▶ [Work item] Given the material below, return only the lines starting at the line with "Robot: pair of" and ending at the line with "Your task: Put", exactly as they appear.

▶ [Provided material]
= = = = = = =
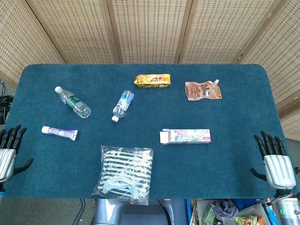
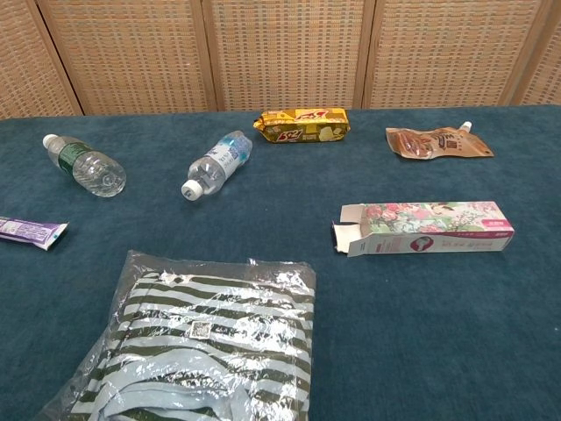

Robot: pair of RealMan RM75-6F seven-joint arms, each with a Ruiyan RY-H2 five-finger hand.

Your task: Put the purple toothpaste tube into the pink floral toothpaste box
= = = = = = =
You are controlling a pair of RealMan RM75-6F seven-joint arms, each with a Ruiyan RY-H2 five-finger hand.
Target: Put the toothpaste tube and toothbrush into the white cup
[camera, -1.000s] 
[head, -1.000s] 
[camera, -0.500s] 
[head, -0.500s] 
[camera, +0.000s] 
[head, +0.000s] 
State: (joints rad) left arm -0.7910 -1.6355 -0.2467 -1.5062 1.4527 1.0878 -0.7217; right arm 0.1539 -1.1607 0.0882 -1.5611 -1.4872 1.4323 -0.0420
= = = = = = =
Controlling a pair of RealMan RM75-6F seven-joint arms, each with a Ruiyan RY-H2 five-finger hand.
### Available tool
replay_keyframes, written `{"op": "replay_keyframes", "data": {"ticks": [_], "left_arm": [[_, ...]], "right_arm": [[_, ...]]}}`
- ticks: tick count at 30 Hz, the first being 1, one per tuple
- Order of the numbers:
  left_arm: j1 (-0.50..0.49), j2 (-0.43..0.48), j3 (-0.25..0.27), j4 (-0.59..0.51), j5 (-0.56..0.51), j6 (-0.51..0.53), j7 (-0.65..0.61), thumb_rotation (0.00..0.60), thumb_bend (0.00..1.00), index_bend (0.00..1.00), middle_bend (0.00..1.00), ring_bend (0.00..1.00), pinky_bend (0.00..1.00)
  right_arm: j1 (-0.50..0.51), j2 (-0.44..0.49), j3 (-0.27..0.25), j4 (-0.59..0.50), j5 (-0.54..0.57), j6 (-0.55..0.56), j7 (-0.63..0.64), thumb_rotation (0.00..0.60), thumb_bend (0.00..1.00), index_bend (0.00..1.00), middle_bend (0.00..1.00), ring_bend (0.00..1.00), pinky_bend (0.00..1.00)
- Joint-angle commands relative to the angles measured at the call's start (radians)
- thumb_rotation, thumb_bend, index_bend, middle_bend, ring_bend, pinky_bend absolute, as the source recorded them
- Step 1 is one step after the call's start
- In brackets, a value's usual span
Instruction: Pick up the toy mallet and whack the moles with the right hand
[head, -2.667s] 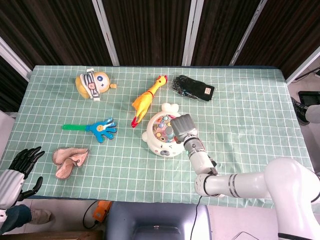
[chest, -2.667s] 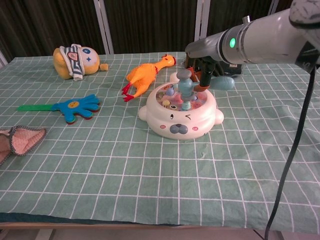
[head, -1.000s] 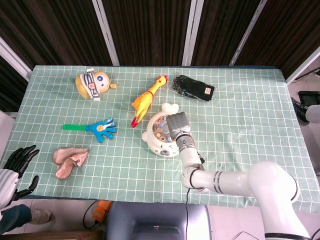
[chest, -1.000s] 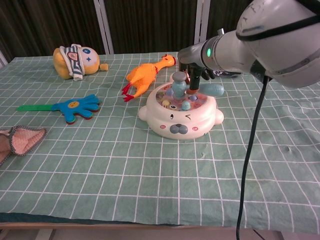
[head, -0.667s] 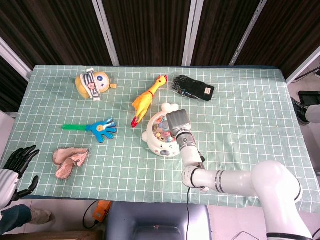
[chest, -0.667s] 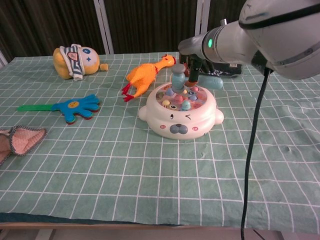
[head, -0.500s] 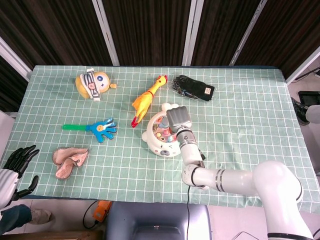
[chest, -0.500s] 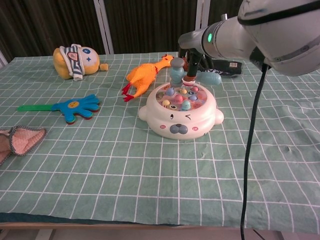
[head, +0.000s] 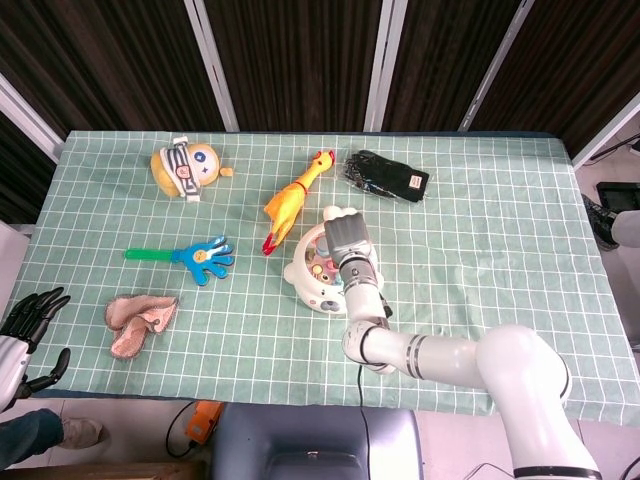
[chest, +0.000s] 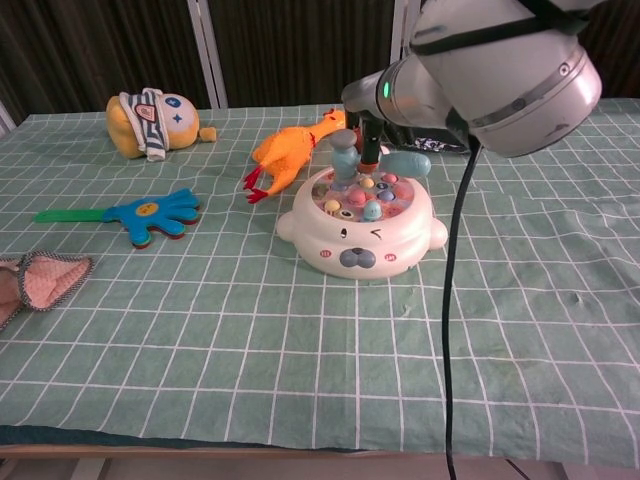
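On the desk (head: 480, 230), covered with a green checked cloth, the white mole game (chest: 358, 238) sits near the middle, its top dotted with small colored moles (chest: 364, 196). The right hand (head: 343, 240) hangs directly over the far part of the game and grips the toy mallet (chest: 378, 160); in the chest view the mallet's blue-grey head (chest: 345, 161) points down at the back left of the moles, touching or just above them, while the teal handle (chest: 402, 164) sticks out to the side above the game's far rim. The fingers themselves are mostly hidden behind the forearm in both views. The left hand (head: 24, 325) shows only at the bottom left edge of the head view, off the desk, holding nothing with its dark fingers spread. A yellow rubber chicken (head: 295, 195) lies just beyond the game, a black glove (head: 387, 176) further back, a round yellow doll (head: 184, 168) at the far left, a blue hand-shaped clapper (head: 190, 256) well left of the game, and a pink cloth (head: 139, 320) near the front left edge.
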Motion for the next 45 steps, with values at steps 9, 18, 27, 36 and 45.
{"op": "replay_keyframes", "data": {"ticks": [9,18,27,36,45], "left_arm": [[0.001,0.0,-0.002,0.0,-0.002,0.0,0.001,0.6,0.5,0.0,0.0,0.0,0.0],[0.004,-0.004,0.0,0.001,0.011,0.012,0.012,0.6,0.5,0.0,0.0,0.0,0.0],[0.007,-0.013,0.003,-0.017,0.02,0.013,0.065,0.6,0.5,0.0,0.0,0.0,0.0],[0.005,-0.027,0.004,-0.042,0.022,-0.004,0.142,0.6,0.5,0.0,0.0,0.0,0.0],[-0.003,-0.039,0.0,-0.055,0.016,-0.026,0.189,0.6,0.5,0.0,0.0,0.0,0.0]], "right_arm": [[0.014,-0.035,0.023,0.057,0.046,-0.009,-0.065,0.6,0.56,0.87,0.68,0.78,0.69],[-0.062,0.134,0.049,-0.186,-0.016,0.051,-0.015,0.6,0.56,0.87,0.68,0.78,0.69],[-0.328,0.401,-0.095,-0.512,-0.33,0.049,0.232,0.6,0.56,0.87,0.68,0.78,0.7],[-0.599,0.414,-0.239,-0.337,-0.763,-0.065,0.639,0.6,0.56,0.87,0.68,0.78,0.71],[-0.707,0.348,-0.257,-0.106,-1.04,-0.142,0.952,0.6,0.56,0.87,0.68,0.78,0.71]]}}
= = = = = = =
▶ [Output]
Robot: pair of RealMan RM75-6F seven-joint arms, each with a Ruiyan RY-H2 five-finger hand.

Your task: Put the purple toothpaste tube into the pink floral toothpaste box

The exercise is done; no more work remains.